Disini jelas bahwa meski dengan berhutang pun dibolehkan untuk
berqurban, asalkan diperkirakan tanpa adanya kesulitan bahwa mudhahhi
mampu untuk membayarya. Yang jelas, prinsip yang lain, yaitu yang
disebut dengan 'adamul isytiraki fi tsamanil udhhiyyah, maksudnya hewan
qurban tidak dimiliki atau dibeli secara berjama'ah atau banyak orang
kecuali untuk sapi dan unta, di mana maksimal hasil dari patungan 7
orang atau kurang daripada itu (6 orang, 5 orang atau sebawahnya).
Sederhananya, sebagaimana selama ini dipraktekkan, yaitu bahwa untuk
kambing adalah milik satu orang, sedangkan sapi atau unta adalah milik 7
orang atau kurang. (AL-Fiqh AL-Islami Wa Adillatuhu, juz 3, h. 602).
Karena itu, dikatakan bahwa jika orang yang qurban untuk kambing lebih
dari satu orang, atau untuk sapi dan unta lebih dari tujuh orang, maka
tidak sah hukumnya. (Al-Fiqh 'Ala madzahibil 'Arba'ah, juz 1, h. 648).
Karena itu, patungan RT untuk qurban, itu tidak sah hukumnya
Tetapi, jangan buru-buru membatalkan tradisi yang baik di RT. Ada solusi
agar tetap bisa dilaksanakan arisan qurban ini. Bagaimana caranya?
Yaitu dengan cara ditentukan di awal siapa yang menjadi pemilik dari
kambing (1 orang) atau sapi & unta (7 orang). Setelah ditentukan,
maka yang lain niat mengikhlaskan untuk memberikan hewan qurban itu bagi
nama yang dimaksud. Nah, baru ketika hewan qurban disembelih, mudhahhi
atau orang yang qurban meniatkan bahwa qurban yang disembelih pahalanya
dibagi kepada warga RT. Sebab isytirak atau bersekutu dalam pahala
dibolehkan oleh ulama.
Karena itu, untuk lebih detailnya, berikut detail syarat qurban. 1.

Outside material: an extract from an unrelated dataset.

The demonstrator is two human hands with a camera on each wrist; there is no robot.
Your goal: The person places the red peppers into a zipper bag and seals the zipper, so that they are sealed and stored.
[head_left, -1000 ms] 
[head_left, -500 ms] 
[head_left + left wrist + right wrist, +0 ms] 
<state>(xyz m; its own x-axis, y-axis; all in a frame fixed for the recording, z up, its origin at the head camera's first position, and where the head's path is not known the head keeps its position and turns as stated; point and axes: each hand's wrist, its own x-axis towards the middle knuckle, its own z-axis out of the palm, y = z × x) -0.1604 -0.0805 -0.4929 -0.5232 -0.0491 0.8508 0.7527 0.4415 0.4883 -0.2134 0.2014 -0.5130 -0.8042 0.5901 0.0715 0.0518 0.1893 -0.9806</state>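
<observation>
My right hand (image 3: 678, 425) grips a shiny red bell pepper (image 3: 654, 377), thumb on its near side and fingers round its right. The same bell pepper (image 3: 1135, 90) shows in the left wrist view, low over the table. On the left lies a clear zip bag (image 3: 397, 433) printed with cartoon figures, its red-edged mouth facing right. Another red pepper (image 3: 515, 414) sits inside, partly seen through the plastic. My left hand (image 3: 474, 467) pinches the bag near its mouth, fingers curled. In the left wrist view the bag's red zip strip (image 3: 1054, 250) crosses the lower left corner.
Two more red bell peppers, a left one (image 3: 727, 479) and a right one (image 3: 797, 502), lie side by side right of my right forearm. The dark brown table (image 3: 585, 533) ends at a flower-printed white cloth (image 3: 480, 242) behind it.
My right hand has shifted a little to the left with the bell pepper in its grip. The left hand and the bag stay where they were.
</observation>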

Syarat bagi hewan qurban. Paling tidak ada tiga syarat. Pertama, hewan
qurban itu adalah binatang ternak, baik itu domba, kambing, sapi, maupun
unta. Selain daripada hewan-hewan ini, maka tidak dibolehkan, meskipun
misalnya makanan yang umum dikonsumsi di wilayah itu adalah burung, maka
ini tidak dibolehkan. Di dalam syarat ini juga termasuk aturan mengenai
bahwa kambing/domba adalah untuk satu orang, sedangkan unta/sapi untuk
maksimal 7 orang. Hal ini didasarkan pada hadist, "Kami pernah berkurban
(melakukan nahr atau penyembelihan) bersama Nabi shallallahu ‘alaihi wa
sallam pada tahun Hudaibiyah, yaitu kami berkurban untuk unta dengan
patungan tujuh orang. Sedangkan sapi untuk patungan tujuh orang.” Hadist
ini diriwayatkan oleh Ali bin ABi Thalib, Ibnu Umar, Aisyah, Ibnu
Mas'ud, Ibnu Abbas. Dari Tabi'in dan ulama juga menegaskan hal yang
sama, yaitu 'Atha', Salim, Thawus, Hasan Al-Basri, Al-Auzai, Ats-Tsauri,
Abu Tsur, dan masih banyak ahli ilmi, termasuk ini adalah pendapat
madzhab Hanafi, Syafi'i, dan Hambali. Sedangkan ada riwayat lain dari
Ibnu Amr, yaitu "Tidak mencukupi satu nafs (satu qurban) untuk tujuh
orang (Al-Mughni Ibni Qudamah)." Dalil ini yang dipegang oleh madzhab
Maliki yang mengatakana bahwa baik kambing, sapi, maupun unta hanya bisa
dikeluarkan oleh satu orang pemilik. Artinya, yang qurban harus satu
orang. Tetapi nanti pahalanya dibolehkan oleh mudhahhi diniatkan pula
untuk orang tuanya, anaknya, atau orang lain. (Al-Mausu'ah Al-Fiqhiyyah,
juz 5, h. 82).
Dasar inilah, yang sebelumnya kami sampaikan berkaitan dengan qurban RT.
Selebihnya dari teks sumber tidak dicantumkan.